◆ Assignment ◆
Only the lines holding "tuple" are wanted here; copy each from the listing.

::::::

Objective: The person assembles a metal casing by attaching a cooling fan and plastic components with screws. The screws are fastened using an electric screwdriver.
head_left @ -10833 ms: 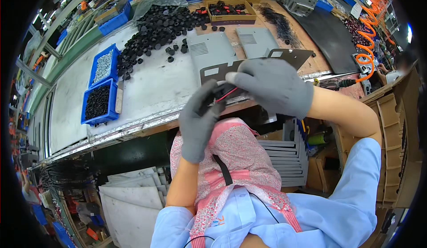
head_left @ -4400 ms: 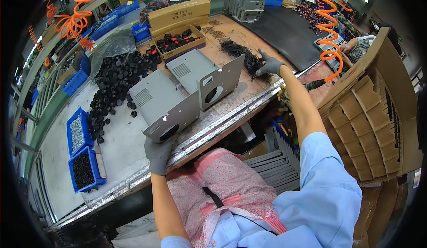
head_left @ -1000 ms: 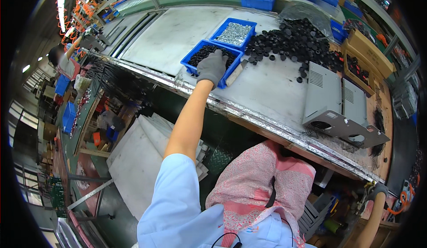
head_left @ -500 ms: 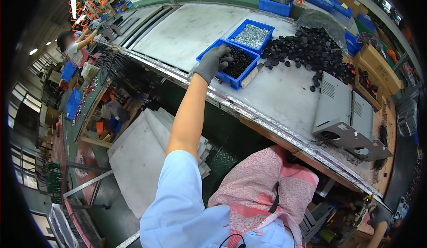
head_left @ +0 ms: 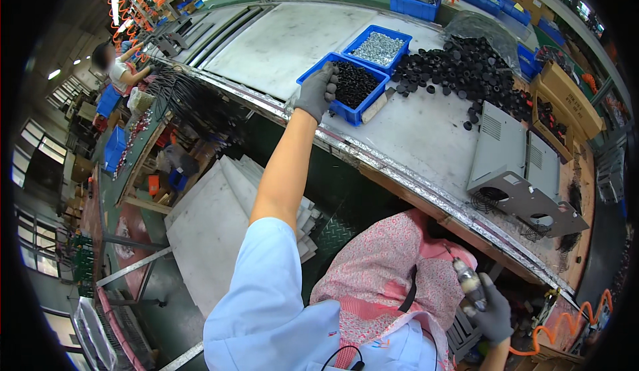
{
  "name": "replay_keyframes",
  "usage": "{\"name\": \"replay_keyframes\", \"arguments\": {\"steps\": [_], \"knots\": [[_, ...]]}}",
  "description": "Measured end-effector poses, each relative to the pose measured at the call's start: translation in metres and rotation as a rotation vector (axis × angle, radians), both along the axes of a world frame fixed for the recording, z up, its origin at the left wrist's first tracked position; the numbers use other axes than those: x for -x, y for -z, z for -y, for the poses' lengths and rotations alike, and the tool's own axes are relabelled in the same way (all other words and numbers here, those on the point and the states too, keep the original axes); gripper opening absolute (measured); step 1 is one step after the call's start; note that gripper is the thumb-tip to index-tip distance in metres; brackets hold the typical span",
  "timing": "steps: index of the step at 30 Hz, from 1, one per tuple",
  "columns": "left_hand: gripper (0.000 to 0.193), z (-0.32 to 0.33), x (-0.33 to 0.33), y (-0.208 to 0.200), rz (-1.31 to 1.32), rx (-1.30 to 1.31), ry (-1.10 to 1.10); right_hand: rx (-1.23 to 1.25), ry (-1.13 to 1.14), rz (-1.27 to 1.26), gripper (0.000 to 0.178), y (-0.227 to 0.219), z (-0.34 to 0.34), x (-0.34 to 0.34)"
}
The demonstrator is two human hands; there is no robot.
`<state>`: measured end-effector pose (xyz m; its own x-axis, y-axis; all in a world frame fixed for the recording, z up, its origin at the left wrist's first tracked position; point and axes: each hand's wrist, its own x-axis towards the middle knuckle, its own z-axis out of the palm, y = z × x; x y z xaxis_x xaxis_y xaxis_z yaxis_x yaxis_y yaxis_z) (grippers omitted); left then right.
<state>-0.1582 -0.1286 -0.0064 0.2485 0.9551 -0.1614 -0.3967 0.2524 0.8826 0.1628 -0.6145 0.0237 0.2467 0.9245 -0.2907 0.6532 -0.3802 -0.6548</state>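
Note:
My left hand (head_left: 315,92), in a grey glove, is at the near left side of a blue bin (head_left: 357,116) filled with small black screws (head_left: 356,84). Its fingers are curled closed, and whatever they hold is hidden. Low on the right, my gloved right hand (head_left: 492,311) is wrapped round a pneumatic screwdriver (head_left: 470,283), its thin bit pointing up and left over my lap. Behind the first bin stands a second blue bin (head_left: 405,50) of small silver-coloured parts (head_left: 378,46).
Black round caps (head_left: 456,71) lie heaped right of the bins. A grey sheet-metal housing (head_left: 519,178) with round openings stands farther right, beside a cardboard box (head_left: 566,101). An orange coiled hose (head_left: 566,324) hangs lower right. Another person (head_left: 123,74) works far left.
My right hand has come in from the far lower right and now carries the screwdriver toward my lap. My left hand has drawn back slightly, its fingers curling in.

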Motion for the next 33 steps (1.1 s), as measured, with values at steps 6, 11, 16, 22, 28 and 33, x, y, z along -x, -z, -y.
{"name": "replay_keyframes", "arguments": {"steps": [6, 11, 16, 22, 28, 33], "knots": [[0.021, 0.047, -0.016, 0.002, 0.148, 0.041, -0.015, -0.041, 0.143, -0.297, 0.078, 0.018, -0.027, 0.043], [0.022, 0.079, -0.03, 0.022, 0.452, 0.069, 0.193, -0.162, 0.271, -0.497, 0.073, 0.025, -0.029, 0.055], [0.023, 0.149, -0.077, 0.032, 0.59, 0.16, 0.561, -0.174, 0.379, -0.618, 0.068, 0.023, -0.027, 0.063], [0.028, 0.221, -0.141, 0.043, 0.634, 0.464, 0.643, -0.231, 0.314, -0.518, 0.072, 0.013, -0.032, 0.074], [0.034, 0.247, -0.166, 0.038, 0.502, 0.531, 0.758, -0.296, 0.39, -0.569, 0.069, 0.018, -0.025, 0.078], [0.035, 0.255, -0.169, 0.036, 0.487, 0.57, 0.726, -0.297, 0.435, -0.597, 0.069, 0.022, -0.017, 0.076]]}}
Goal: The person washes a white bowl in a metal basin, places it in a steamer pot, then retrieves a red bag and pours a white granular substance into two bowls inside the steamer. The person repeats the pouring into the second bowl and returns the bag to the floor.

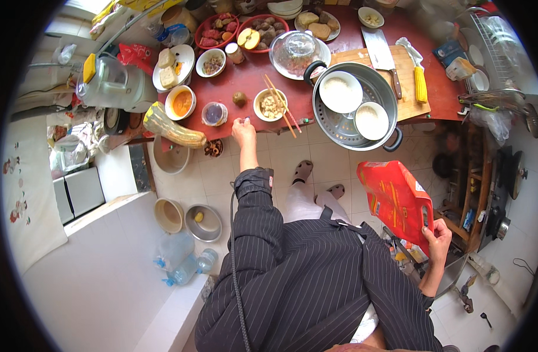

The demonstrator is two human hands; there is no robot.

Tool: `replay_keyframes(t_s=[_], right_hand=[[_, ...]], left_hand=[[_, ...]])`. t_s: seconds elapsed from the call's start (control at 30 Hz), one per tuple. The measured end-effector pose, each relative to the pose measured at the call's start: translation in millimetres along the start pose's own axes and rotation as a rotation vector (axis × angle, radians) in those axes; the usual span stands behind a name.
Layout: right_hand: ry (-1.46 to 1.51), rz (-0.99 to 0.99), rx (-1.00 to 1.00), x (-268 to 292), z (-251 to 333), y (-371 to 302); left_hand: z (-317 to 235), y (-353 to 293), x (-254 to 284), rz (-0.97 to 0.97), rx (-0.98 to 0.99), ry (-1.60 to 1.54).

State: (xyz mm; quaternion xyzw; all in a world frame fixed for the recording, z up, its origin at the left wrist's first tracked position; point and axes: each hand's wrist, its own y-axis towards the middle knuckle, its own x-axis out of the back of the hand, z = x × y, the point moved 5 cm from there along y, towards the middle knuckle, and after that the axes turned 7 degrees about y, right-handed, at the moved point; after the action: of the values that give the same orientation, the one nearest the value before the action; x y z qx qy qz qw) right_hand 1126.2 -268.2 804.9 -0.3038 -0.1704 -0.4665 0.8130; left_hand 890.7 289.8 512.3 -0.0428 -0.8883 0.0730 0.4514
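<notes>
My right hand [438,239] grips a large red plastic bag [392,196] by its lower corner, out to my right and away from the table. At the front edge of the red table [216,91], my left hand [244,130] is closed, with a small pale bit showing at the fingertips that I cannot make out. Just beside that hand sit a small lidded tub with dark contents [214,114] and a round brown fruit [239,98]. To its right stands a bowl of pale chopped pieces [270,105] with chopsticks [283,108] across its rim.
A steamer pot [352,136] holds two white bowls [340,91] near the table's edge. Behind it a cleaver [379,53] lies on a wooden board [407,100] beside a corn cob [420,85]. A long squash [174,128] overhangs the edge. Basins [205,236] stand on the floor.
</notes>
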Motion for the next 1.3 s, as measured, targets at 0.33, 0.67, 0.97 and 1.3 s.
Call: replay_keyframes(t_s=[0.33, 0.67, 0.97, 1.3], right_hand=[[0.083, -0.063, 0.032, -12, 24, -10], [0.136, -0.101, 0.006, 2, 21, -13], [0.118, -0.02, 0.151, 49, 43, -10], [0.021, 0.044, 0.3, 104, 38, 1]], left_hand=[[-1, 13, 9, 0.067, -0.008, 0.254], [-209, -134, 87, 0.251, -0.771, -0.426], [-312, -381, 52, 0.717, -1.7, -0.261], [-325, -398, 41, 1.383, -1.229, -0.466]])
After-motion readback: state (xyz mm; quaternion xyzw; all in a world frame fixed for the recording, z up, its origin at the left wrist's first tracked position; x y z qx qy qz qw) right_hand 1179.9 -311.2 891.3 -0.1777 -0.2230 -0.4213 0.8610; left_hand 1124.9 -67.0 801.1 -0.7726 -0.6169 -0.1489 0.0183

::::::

◆ Written response ◆
  "timing": "steps: index of the step at 30 Hz, from 1, one per tuple",
Tool: `replay_keyframes(t_s=[_], right_hand=[[_, ...]], left_hand=[[_, ...]])`. t_s: seconds elapsed from the call's start (control at 30 Hz), one per tuple. The measured end-effector pose, each relative to the pose measured at the call's start: translation in millimetres along the start pose's own axes and rotation as a rotation vector (axis × angle, radians) in those axes; the usual span stands behind a name.

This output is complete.